Men aren’t off the hook when it comes to improving fertility outcomes either. Sperm quality has been shown to have an increasingly important effect on embryo success. “Men make new sperm every 72 days,” says Sekhon, “and sperm quality can be improved with lifestyle changes and supplements.” If a male partner is involved in the freezing process, this might mean giving up alcohol and marijuana and taking multivitamins for a few months before sperm is used in the fertilization process.
No Time Like the Present
Regardless of any superpower supplement, the most valuable resource a woman has for her fertility is her time.
“If you want a family, and you’re specific about how you want to do it, act now,” advises Burns. In her practice, she has seen women who waited too long and were never able to get an egg despite numerous IVF cycles, which takes a toll mentally, financially, and physically. When her patients come to the end of their egg freezing road, she counsels them in all the other ways that family can be created.
“I tell women to try until you lose hope, or to try until you feel like your desire to be a mother outweighs how you get there,” she says.
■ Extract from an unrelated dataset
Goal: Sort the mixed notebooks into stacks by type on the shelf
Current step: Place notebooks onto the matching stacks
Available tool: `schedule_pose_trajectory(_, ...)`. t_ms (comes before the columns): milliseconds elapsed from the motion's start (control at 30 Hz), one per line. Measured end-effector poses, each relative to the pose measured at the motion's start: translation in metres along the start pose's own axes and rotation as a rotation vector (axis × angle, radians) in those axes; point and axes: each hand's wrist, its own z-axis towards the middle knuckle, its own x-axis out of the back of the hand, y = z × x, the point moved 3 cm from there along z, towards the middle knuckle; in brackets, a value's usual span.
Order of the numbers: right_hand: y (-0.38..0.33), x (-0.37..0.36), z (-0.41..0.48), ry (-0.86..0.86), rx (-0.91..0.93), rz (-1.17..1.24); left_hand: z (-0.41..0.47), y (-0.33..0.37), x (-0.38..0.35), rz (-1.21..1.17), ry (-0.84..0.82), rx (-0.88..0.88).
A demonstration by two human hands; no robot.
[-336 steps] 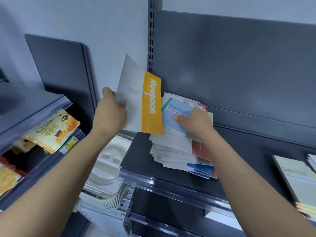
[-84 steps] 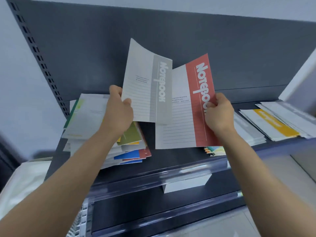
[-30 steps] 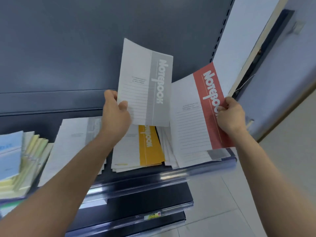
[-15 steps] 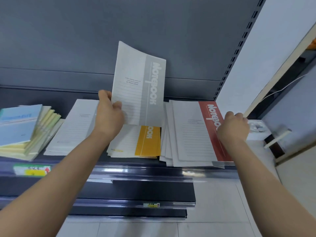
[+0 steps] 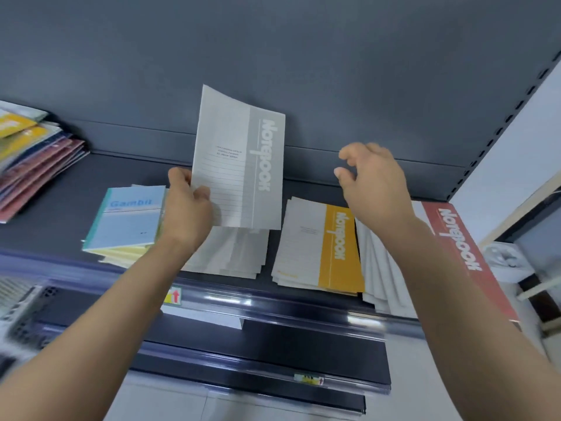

She also coaches her patients in the idea of epigenetics, and how much external factors can affect a child. “I have lots of patients who used a donor egg and the kid looks just like them,” she says.
As for Sangmeister, now 41, she’s glad those initial statistics for success didn’t turn her off giving egg retrieval and embryo freezing a try. She’s currently pregnant with her first child, due in late August. And though she says she’s going to see how parenthood goes, she’s glad she has embryos on ice for the possibility of giving her child a sibling someday.